▸ **WHAT THE TASK ASKS**
An exact copy of every record is the required answer.

═════ SOURCE RECORDS

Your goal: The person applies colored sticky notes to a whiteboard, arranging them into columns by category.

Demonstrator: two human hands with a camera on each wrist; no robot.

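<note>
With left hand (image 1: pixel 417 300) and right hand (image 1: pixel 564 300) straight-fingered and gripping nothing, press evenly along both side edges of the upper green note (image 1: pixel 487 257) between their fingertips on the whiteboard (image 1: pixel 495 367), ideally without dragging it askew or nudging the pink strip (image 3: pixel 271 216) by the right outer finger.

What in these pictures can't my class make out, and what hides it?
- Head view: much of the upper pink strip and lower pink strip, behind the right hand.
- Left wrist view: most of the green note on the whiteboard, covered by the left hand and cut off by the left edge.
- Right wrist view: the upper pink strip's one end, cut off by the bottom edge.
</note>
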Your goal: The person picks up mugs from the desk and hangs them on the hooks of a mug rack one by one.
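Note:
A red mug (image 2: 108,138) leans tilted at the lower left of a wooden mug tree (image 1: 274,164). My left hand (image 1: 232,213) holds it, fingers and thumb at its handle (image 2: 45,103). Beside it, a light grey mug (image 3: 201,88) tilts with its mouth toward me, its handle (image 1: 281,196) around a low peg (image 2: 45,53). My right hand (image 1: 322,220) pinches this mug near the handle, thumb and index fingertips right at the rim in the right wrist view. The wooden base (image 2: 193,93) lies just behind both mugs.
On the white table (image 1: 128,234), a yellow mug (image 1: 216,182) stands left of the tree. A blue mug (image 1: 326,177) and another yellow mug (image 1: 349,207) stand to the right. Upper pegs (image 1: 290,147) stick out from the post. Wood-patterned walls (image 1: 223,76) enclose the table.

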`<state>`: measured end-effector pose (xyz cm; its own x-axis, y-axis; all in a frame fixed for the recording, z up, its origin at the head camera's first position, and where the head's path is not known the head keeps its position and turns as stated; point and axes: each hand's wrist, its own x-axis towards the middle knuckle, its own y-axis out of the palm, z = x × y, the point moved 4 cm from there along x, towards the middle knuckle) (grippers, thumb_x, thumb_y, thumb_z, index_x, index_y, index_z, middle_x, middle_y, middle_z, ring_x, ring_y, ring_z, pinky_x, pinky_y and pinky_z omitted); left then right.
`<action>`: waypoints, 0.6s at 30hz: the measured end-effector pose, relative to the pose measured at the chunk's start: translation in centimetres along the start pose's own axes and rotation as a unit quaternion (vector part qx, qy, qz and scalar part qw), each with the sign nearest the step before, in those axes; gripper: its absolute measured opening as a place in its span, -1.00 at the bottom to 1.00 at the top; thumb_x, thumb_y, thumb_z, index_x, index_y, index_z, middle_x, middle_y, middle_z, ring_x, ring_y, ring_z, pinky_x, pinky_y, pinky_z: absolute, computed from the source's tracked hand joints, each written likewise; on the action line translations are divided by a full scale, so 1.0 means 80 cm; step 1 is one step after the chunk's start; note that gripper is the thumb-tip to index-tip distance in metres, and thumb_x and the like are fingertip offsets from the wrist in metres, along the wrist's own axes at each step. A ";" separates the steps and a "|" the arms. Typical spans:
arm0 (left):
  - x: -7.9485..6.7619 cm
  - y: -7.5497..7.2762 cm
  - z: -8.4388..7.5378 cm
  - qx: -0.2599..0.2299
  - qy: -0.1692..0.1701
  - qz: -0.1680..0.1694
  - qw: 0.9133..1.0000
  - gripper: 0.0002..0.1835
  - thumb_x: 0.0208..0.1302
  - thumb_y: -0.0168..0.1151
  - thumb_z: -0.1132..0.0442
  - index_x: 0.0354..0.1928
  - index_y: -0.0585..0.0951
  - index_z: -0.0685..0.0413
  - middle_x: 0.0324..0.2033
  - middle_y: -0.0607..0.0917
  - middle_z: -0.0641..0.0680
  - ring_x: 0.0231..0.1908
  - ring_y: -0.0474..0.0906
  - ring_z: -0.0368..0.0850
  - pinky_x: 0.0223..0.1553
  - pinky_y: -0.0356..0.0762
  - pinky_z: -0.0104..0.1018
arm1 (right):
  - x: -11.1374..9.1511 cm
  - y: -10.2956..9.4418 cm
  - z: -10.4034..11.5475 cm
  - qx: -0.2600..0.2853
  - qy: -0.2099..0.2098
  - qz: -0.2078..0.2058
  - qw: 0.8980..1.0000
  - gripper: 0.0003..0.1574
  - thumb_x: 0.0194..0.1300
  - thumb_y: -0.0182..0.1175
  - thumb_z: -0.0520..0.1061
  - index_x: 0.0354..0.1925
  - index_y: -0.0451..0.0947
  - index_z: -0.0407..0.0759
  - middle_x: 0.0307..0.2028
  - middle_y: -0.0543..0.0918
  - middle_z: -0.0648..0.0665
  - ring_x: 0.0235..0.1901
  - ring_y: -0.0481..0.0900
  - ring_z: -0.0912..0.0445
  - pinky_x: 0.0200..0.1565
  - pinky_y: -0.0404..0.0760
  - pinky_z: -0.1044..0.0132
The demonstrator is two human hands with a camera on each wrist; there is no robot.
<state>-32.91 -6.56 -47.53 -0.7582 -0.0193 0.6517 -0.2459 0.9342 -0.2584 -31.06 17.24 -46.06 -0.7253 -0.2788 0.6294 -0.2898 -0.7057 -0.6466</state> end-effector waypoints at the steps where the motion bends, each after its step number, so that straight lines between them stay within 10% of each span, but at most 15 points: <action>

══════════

▸ **RESPONSE AREA**
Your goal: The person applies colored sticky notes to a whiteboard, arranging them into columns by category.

Demonstrator: two human hands with a camera on each wrist; no robot.

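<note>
With left hand (image 1: pixel 417 300) and right hand (image 1: pixel 564 300) straight-fingered and gripping nothing, press evenly along both side edges of the upper green note (image 1: pixel 487 257) between their fingertips on the whiteboard (image 1: pixel 495 367), ideally without dragging it askew or nudging the pink strip (image 3: pixel 271 216) by the right outer finger.

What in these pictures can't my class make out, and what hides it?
- Head view: much of the upper pink strip and lower pink strip, behind the right hand.
- Left wrist view: most of the green note on the whiteboard, covered by the left hand and cut off by the left edge.
- Right wrist view: the upper pink strip's one end, cut off by the bottom edge.
</note>
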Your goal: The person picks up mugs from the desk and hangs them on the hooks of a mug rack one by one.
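Note:
A red mug (image 2: 108,138) leans tilted at the lower left of a wooden mug tree (image 1: 274,164). My left hand (image 1: 232,213) holds it, fingers and thumb at its handle (image 2: 45,103). Beside it, a light grey mug (image 3: 201,88) tilts with its mouth toward me, its handle (image 1: 281,196) around a low peg (image 2: 45,53). My right hand (image 1: 322,220) pinches this mug near the handle, thumb and index fingertips right at the rim in the right wrist view. The wooden base (image 2: 193,93) lies just behind both mugs.
On the white table (image 1: 128,234), a yellow mug (image 1: 216,182) stands left of the tree. A blue mug (image 1: 326,177) and another yellow mug (image 1: 349,207) stand to the right. Upper pegs (image 1: 290,147) stick out from the post. Wood-patterned walls (image 1: 223,76) enclose the table.
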
`<state>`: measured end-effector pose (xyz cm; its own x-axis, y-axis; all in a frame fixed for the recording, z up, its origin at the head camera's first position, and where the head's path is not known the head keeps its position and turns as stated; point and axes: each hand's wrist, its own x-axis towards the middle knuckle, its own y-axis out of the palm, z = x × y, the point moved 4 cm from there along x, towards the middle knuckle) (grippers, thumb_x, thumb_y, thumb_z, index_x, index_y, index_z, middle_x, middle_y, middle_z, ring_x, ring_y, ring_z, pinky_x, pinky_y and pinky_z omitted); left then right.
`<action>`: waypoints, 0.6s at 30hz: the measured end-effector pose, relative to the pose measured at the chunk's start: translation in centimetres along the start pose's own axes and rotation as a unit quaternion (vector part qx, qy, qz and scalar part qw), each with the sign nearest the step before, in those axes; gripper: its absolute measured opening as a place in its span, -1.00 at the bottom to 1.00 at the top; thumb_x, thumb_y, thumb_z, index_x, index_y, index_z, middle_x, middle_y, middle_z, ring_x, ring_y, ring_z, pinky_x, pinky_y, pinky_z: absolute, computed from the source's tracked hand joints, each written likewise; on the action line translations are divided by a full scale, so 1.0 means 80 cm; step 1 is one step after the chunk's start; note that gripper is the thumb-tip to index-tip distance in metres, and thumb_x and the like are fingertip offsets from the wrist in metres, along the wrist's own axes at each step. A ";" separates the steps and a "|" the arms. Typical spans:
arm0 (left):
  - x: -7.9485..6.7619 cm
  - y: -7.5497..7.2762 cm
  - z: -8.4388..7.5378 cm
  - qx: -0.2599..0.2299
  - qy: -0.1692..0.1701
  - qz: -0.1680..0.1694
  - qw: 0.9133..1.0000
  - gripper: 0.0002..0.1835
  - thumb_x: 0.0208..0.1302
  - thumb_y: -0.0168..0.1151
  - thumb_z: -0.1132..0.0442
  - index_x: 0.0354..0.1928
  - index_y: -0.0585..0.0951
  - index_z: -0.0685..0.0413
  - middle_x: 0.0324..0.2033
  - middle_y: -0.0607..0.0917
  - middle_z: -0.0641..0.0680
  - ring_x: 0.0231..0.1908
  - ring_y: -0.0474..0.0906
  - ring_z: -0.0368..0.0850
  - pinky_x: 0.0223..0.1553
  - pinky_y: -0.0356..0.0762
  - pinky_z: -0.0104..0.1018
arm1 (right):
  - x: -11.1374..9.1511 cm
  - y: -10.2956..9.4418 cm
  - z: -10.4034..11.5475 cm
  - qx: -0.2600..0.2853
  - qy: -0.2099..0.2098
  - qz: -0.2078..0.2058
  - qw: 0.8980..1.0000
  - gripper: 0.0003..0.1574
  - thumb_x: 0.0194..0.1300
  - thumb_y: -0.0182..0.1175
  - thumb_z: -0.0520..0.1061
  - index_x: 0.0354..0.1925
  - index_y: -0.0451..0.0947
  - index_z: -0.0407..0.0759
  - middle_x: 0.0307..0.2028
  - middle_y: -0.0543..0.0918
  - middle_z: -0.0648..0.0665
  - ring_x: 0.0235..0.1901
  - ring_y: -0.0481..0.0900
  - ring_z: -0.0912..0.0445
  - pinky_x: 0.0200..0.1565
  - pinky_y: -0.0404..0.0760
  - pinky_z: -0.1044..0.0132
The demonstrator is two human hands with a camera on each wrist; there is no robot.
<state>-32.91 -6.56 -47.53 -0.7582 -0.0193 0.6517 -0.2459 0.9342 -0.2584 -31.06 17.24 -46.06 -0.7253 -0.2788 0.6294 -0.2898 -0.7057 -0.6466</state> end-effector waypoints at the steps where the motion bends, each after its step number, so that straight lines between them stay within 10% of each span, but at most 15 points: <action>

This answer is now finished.